▶ [Exercise instructions]: Go line by line through the data below and count those that hold "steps". Return only the number.

▶ [Recorded data]:
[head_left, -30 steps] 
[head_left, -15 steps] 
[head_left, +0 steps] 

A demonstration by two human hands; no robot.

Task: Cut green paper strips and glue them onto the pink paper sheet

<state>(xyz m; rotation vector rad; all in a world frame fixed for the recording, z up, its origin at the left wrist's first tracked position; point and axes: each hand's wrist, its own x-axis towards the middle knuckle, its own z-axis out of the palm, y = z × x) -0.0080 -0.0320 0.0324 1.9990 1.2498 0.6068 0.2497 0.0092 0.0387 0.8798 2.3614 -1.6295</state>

▶ [Reply to the exercise]: 3